Now that the adversaries have logged into Dwake's account, they will want to look for important information to steal. Since we already know the adversary's IP address, we can check for InboundNetwork events during that timeframe and hunt for activity against Dwake's account.

![](https://cdn.hashnode.com/res/hashnode/image/upload/v1729825725227/ee5a6487-df64-448a-a704-0eeb00deca5c.png align="center")

We get ten records with this query and some suspicious URL parameters.

![](https://cdn.hashnode.com/res/hashnode/image/upload/v1729825738075/4d08a616-e2c0-4ec0-8950-4a283f2c21df.png align="center")

It looks like the attacker accomplished their goal. We see evidence of data exfiltration using a zip file.

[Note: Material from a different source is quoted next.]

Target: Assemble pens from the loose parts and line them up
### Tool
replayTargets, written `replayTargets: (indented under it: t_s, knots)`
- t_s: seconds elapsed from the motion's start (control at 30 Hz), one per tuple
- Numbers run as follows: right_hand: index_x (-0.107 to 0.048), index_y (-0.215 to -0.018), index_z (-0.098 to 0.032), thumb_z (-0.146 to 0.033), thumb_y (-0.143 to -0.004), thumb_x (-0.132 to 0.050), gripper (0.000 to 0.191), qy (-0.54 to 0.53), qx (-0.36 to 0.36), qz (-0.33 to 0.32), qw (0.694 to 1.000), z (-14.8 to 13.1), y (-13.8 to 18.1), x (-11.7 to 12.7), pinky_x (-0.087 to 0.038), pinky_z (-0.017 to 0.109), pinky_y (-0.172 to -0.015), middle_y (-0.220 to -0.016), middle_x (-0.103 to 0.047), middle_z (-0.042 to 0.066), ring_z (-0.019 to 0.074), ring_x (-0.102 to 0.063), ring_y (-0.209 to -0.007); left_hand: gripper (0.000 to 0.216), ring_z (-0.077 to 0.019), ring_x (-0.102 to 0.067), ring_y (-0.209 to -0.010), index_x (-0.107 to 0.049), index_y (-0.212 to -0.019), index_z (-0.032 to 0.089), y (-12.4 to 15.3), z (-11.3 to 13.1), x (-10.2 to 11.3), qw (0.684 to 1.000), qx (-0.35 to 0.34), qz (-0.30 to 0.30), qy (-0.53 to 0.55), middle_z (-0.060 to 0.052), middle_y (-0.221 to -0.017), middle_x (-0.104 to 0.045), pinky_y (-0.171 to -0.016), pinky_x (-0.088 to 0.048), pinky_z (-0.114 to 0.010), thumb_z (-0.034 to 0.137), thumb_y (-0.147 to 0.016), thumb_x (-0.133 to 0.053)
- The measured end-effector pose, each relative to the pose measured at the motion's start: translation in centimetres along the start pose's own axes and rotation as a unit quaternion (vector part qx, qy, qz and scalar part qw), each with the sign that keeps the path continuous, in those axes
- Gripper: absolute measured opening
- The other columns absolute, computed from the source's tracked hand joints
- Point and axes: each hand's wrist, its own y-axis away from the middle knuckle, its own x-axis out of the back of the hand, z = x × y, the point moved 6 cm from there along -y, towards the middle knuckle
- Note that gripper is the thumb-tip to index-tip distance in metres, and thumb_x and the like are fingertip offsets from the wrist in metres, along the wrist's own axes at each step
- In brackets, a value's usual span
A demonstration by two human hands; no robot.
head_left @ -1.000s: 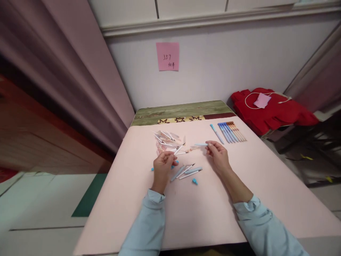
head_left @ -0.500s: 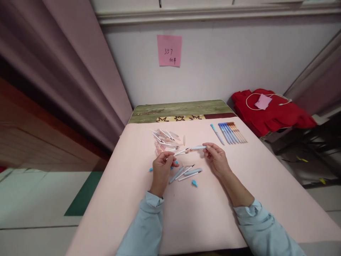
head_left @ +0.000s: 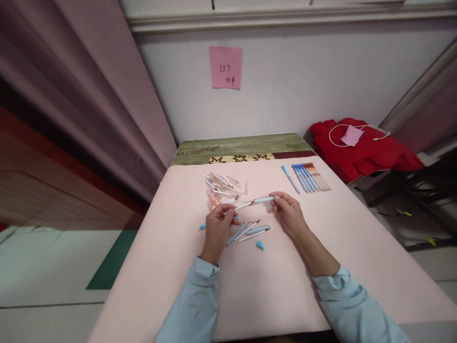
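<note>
My right hand (head_left: pixel 291 214) pinches a light blue pen barrel (head_left: pixel 263 200) at its right end, held just above the pink table cover (head_left: pixel 250 286). My left hand (head_left: pixel 217 226) pinches a thin white refill (head_left: pixel 243 206) whose tip meets the open end of the barrel. Under and between my hands lie loose pen parts (head_left: pixel 250 230): barrels, refills and a small blue cap (head_left: pixel 261 245). Behind my left hand lies a heap of several pinkish pen parts (head_left: pixel 221 188).
A neat row of several blue and orange pens (head_left: pixel 310 176) lies at the far right of the cover, one blue pen (head_left: pixel 290 179) apart on its left. A red cloth bundle (head_left: pixel 360 147) with a white cord sits right of the table. A pink note (head_left: pixel 225 66) hangs on the wall.
My hands have come closer together, and the white refill in my left hand now lines up with the barrel in my right hand and meets its open end.
</note>
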Motion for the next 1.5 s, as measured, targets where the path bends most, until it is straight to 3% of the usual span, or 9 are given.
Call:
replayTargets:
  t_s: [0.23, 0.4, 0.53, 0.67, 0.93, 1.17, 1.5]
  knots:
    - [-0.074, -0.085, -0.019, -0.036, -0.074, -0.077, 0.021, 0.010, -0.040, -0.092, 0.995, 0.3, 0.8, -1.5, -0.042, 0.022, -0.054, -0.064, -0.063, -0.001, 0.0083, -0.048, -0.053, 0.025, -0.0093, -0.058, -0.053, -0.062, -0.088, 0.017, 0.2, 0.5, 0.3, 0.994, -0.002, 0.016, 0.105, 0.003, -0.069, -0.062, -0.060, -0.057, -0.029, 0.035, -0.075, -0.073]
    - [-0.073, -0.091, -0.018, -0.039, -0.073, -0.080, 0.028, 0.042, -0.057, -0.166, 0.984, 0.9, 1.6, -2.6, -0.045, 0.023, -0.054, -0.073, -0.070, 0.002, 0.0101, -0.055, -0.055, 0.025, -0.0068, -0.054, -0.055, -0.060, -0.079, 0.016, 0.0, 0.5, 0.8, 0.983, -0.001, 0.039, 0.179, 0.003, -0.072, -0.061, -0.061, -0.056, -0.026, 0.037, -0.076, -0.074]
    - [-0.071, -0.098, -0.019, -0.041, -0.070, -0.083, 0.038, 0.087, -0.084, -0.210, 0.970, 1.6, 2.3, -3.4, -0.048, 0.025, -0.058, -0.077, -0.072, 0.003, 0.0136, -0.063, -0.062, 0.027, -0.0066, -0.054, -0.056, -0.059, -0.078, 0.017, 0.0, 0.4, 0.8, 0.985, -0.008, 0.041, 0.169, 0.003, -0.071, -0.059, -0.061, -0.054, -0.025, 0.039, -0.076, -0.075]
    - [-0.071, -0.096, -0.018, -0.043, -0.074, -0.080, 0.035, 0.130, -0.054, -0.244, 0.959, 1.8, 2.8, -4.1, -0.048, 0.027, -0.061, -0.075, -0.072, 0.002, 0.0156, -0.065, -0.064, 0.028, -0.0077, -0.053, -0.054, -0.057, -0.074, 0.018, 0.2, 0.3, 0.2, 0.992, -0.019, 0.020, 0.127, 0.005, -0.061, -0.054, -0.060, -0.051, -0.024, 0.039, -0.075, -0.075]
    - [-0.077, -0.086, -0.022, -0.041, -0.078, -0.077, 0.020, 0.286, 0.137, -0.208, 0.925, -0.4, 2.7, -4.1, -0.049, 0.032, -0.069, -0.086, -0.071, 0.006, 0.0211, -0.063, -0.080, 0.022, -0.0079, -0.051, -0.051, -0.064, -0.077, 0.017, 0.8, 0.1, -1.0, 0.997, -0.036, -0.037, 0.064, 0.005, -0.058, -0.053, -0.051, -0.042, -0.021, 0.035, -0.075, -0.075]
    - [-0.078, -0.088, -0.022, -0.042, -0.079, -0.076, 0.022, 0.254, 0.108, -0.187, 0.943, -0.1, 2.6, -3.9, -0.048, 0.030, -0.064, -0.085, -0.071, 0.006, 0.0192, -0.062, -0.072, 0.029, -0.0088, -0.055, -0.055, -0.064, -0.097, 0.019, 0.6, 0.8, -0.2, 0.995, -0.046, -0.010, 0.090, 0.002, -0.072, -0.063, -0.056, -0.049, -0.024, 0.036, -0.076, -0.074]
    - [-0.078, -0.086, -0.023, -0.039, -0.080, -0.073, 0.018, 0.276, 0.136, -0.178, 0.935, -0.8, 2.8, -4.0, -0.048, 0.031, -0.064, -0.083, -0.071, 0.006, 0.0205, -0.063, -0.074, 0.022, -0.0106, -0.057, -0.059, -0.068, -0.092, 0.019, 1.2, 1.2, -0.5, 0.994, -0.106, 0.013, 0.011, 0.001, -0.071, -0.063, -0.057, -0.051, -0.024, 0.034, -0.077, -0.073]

![](https://cdn.hashnode.com/res/hashnode/image/upload/v1729825966773/79081f5d-2878-4b4b-b9c9-08762886a606.png align="center")

## Conclusion

Dwake and Present have a lot of dirt on each other now. After some back-and-forth through some middlemen, they decided to call a truce. Luckily, this didn’t escalate beyond cyberspace. Everything's chill in the Rap World for now!

This KC7 exercise demonstrated the entire cyber attack process—from reconnaissance and phishing to account compromise and data theft—in an entertaining way. It highlighted the importance of detailed data analysis, the effectiveness of KQL for threat hunting, and the value of communication in engaging both technical and non-technical audiences. It also showed the importance of training employees on operational security (OPSEC), especially in industries where reputation and persona are public-facing.

If personal info gets leaked or shared too much, it can be used in social engineering attacks. I'm definitely going to keep using KC7 as a hands-on learning tool. This exercise was a big reminder that cybersecurity needs to tackle both the technical and human sides to really work well.